In der Filmbranche in Deutschland ist es ja leider immer noch eher ungewöhnlich, dass Frauen von der Idee bis zum fertigen Film die kreative Kontrolle übernehmen können. Wie ist es dir gelungen, die Rolle so für dich zu beanspruchen?
Ich konnte den Film zum Glück wieder mit der Produzentin Frauke Kolbmüller umsetzen, mit der ich auch schon meinen ersten Spielfilm "Maybe, Baby!" gedreht habe. Für sie war es nie eine Frage, ob sie mir die Kontrolle in kreativen Fragen lässt. Sie hat es mir einfach zugetraut, niemand hat mir reingeredet, ich durfte den Film machen, den ich machen wollte. Das war echt schön.
Im Film geht es um den Tod und die Erkenntnis: Das Leben ist endlich. Wieso wolltest du dich unbedingt mit diesem Thema befassen?
Wenn man sich mit dem Thema Tod beschäftigt, betrachtet man das Leben oft ganz neu. Ich finde das für einen Film eine spannende Ausgangssituation – aber eben auch fürs eigene Leben.
Die drei überlebenden Freundinnen im Film crashen über die Auseinandersetzung mit ihren jeweiligen Leben ziemlich aneinander…
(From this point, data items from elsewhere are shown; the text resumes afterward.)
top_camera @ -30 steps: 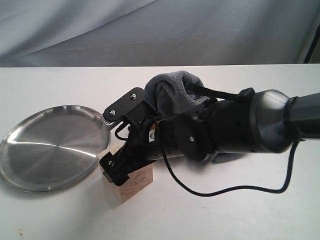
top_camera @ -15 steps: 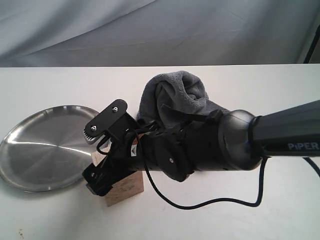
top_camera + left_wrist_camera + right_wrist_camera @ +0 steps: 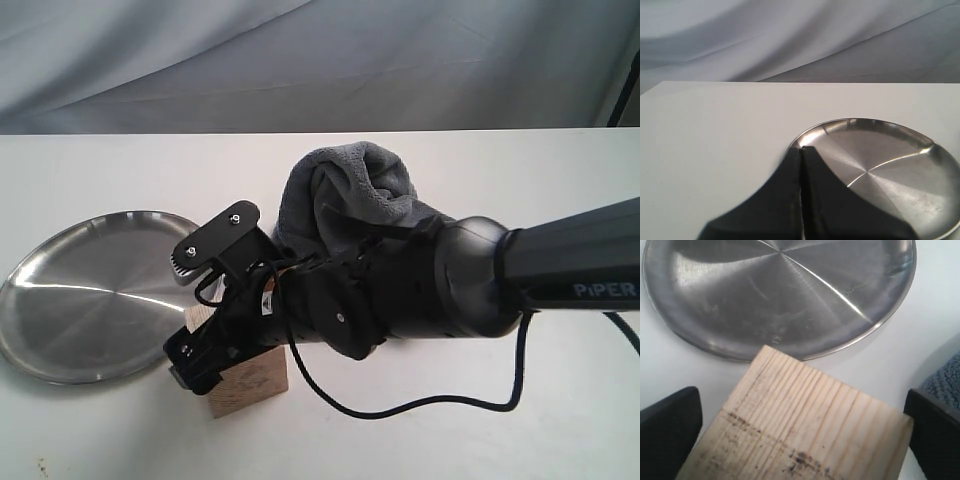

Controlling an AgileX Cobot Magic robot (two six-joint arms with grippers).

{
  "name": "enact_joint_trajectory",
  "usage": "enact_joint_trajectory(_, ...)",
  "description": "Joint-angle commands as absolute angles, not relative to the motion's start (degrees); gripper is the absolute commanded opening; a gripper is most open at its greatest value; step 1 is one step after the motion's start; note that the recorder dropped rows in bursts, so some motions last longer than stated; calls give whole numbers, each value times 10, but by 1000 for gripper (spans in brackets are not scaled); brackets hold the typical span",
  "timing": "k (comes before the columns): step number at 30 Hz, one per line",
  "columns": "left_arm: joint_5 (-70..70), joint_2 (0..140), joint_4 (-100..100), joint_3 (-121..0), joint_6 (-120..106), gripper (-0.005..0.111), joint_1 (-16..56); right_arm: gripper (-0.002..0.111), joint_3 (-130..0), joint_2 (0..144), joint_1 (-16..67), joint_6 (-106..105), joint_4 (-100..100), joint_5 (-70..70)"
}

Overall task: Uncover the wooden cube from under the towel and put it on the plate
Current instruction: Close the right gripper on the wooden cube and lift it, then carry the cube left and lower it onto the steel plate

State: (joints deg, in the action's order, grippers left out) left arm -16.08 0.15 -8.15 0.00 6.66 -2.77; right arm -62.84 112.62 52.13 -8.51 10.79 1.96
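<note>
place: robot lab bench | evidence: plain white table (image 3: 450, 440), draped grey backdrop (image 3: 300, 60), PiPER arm (image 3: 580, 270)

The wooden cube (image 3: 250, 385), pale with fine grain lines and some dark marks, stands on one face between the spread fingers of the right pincer (image 3: 192, 318). The round shiny plate (image 3: 80, 300) lies flat just beyond the pincer's tips, near the cube. The fluffy grey-blue towel (image 3: 350, 190) is heaped behind the pincer.
</note>
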Motion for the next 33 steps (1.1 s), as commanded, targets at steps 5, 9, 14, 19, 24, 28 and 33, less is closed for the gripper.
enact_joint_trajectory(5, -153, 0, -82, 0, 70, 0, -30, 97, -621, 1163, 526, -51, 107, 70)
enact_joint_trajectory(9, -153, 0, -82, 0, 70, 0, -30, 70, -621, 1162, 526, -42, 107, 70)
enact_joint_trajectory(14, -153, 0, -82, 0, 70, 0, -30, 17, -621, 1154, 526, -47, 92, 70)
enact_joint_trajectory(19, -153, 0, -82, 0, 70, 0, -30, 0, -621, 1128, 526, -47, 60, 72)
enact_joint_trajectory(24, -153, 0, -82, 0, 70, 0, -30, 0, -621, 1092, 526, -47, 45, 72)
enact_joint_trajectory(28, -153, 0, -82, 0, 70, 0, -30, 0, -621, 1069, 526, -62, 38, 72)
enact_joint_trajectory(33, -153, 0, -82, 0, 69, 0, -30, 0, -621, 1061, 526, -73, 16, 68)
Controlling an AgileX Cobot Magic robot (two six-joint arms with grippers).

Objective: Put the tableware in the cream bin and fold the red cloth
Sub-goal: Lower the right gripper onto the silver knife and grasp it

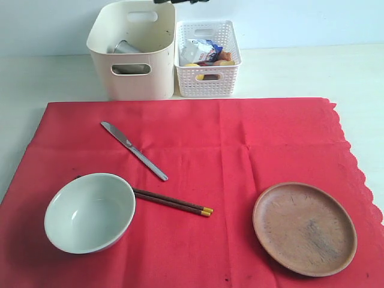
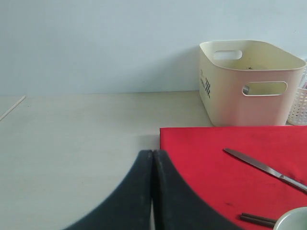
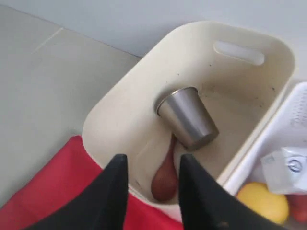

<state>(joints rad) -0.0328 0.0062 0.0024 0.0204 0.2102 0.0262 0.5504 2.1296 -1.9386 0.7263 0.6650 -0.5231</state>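
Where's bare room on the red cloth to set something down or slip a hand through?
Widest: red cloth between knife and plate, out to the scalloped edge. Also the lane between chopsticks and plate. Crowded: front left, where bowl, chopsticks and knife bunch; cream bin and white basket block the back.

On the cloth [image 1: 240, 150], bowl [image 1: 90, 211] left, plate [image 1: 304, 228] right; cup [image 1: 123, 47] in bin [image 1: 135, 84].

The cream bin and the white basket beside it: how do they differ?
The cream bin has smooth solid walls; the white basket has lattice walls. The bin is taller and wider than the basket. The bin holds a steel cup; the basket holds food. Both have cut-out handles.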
Viele kennen das ja aus Freundschaften, die man noch aus dem Kinder- oder Jugendalter hat – da hat man manchmal das Gefühl: Wenn wir uns jetzt kennenlernen würden, wären wir niemals befreundet. Aber weil man sich so lange kennt, gibt man nicht so schnell auf, guckt im besten Falle mal genauer hin, und erkennt: Aha, du bist jetzt vielleicht ganz anders als ich, aber in dir steckt immer noch die oder der 16-Jährige, an die oder den ich mich erinnere – man spürt den gemeinsamen Kern. Das bringt einen dann wieder mehr zusammen.
Im Film brechen echt schwerwiegende Konflikte auf. Bisweilen denkt man: Wie soll diese Freundschaft noch gerettet werden?
Genau, ich wollte eben auch zeigen, dass man nur eine Chance hat, Freundschaften zu retten, wenn man offen und ehrlich miteinander ist. In vielen Filmen gibt es nach schwerwiegenden Unehrlichkeiten keine Vergebung oder ein Aufeinanderzugehen… Dabei spielt sich das echte Leben in viel mehr Zwischentönen ab. Es war mir wichtig, das im Kino auch mal zu zeigen: Man kann sich total verkrachen – aber als erwachsene Menschen auch wieder zueinanderfinden.
Heißt das, dass man über Verletzungen hinwegsehen soll, weil Freundschaften mehr wert sind?
Da muss man im Einzelfall richtig hingucken: Lohnt es sich, für die Verletzung eine Freundschaft aufgeben, oder kann ich da jetzt mal drüberstehen? Wenn man alte Freundschaften aufgibt, verschwindet ja irgendwie auch ein Teil von einem selbst.
Ist es nicht auch eine Altersfrage, wie sehr unterschiedliche Lebenswege Freundschaften trennen?
Ich finde schon. Mit Anfang 30 steht man beruflich zum ersten Mal richtig in der Blüte, denkt, man weiß jetzt ungefähr, was man im Leben will. Ein paar Jahre später sieht das schon wieder anders aus. Auch Frauen durchleben eine Art Midlife-Crisis, in der sie sich fragen, was sie vom Leben eigentlich noch erwarten. Und in dieser Lebensphase, in der sich auch die Figuren im Film befinden, merkt man plötzlich: Es ist ziemlich egal für eine Freundschaft, ob die Freundin zwei Kinder hat und man selbst keine will, welche Einstellungen zum Thema Karriere man teilt oder nicht. Wenn man diesen Punkt erreicht, zu erkennen, dass man voneinander lernen kann, ohne in allen Lebensaspekten einer Meinung sein zu müssen, dann ist das für eine Freundschaft sehr schön.
Mit welchem Gefühl sollen die Zuschauer:innen aus dem Film gehen?
Mit dem Gedanken: Man kann immer noch mal was rumreißen im Leben. Man kann glücklich werden. Viele Menschen richten sich ein in ihrem Leben, sind nicht ganz glücklich, aber auch nicht ganz unglücklich. Ich will Mut machen, sich Glück zu trauen.